### [Task directions]
Once you find the line with "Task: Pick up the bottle" in the entries below, return exactly every line from it through the line with "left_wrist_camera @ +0".

[Information provided]

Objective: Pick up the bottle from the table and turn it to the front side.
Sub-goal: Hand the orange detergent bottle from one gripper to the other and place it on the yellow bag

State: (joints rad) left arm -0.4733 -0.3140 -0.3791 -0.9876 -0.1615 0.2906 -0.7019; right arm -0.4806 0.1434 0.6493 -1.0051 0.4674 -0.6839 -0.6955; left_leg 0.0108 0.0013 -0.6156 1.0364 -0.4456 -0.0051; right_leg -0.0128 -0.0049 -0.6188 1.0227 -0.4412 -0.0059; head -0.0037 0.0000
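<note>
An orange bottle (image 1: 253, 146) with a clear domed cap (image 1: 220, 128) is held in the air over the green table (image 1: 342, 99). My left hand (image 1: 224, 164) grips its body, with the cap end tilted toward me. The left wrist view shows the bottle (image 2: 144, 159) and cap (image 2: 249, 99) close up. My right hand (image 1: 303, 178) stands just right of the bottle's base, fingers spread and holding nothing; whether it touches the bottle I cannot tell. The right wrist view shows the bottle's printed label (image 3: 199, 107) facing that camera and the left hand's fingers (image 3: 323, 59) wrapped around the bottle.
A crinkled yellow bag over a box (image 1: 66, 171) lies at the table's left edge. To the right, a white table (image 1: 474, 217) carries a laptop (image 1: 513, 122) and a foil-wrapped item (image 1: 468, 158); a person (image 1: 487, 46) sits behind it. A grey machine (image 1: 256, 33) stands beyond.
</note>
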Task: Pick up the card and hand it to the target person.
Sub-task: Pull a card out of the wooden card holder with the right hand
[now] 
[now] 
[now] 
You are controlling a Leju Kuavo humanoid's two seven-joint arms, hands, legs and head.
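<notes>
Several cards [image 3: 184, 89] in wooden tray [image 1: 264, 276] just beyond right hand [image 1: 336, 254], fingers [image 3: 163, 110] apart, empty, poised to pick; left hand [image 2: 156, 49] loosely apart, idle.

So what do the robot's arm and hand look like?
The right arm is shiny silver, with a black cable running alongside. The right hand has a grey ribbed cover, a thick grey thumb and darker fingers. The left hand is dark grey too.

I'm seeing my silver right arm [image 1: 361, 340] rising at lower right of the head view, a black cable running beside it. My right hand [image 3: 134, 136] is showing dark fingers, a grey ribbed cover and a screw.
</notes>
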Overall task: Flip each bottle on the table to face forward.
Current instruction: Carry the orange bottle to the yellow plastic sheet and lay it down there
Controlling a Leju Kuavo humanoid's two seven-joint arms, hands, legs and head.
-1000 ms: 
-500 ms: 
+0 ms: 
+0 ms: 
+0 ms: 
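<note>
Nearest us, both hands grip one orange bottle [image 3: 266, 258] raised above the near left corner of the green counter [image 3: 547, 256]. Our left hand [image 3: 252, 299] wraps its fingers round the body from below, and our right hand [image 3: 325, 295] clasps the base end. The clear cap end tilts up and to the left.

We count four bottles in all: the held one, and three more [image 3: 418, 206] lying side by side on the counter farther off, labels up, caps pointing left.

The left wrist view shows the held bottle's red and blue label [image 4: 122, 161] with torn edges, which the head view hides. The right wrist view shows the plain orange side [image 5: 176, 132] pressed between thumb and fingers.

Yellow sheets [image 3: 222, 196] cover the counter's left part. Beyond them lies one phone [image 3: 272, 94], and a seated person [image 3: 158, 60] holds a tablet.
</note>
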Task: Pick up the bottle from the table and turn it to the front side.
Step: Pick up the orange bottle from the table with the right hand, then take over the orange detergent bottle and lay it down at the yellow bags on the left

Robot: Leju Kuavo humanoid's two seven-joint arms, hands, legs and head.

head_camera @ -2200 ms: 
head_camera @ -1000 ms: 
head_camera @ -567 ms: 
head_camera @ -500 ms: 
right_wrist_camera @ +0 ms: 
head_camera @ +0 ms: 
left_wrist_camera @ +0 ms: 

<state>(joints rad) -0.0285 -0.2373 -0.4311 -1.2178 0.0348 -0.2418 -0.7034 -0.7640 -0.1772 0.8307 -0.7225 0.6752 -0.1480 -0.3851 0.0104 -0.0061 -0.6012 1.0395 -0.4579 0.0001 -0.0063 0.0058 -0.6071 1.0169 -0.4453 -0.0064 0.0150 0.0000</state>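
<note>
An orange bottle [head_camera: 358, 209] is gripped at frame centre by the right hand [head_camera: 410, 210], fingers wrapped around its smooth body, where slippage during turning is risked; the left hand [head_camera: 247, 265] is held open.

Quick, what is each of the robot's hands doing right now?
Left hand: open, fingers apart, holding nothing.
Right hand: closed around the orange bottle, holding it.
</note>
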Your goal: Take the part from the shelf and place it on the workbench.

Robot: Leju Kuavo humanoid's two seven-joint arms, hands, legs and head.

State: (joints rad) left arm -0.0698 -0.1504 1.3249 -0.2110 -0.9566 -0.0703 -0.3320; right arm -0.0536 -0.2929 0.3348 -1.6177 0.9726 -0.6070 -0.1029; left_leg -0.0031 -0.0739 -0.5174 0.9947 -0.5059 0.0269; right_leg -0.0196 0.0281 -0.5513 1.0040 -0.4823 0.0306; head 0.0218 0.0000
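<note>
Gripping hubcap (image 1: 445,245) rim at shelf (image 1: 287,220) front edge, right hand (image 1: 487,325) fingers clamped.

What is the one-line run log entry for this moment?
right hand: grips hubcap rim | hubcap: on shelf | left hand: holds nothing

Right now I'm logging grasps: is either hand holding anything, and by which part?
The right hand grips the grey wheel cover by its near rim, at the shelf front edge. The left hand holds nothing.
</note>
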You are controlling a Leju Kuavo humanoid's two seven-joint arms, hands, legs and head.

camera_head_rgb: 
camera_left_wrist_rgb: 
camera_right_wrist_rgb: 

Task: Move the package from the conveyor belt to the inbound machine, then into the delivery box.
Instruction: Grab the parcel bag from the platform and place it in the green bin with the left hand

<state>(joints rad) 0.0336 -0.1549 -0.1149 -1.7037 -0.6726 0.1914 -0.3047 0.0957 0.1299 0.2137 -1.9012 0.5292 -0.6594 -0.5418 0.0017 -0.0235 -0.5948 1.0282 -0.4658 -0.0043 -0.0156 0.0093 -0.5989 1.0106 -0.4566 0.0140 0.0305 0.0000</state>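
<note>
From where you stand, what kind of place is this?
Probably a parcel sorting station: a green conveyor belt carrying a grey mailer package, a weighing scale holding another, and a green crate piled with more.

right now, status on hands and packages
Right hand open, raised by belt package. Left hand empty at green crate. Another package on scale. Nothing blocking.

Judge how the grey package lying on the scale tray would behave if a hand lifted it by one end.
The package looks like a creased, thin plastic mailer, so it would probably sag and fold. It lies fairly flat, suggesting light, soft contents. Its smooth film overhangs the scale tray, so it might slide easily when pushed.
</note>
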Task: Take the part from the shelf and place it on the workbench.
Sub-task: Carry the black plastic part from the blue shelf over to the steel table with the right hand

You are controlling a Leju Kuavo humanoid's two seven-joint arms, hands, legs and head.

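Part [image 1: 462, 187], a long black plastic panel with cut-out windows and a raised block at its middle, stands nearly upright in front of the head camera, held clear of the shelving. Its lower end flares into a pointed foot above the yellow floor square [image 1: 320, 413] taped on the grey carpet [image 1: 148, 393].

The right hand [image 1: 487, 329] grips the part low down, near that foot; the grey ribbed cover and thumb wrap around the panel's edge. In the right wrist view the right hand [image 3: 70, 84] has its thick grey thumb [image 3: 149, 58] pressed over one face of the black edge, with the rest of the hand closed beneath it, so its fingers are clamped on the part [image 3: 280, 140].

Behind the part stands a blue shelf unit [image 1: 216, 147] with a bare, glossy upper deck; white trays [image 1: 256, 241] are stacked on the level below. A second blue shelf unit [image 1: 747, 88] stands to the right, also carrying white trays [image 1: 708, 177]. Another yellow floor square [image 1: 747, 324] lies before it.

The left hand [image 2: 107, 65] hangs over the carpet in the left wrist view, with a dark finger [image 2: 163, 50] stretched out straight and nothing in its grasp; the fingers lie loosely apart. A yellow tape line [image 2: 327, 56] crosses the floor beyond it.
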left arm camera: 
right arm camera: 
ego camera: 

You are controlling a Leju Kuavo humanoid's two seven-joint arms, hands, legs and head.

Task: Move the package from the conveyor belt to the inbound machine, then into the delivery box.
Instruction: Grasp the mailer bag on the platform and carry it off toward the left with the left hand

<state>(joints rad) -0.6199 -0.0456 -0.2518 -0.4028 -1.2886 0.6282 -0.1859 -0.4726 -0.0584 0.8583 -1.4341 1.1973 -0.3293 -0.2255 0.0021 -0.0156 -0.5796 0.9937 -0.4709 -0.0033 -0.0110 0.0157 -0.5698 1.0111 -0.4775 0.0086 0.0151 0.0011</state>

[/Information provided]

### [Result of the exercise]
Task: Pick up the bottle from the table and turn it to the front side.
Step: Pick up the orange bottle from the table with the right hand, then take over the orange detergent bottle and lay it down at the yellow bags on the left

Robot: Leju Kuavo humanoid's two seven-joint arms, hands, legs and head.

head_camera @ -2200 ms: 
head_camera @ -1000 ms: 
head_camera @ -567 ms: 
head_camera @ -500 ms: 
right_wrist_camera @ +0 ms: 
head_camera @ +0 ms: 
left_wrist_camera @ +0 ms: 

Nothing else goes in the answer.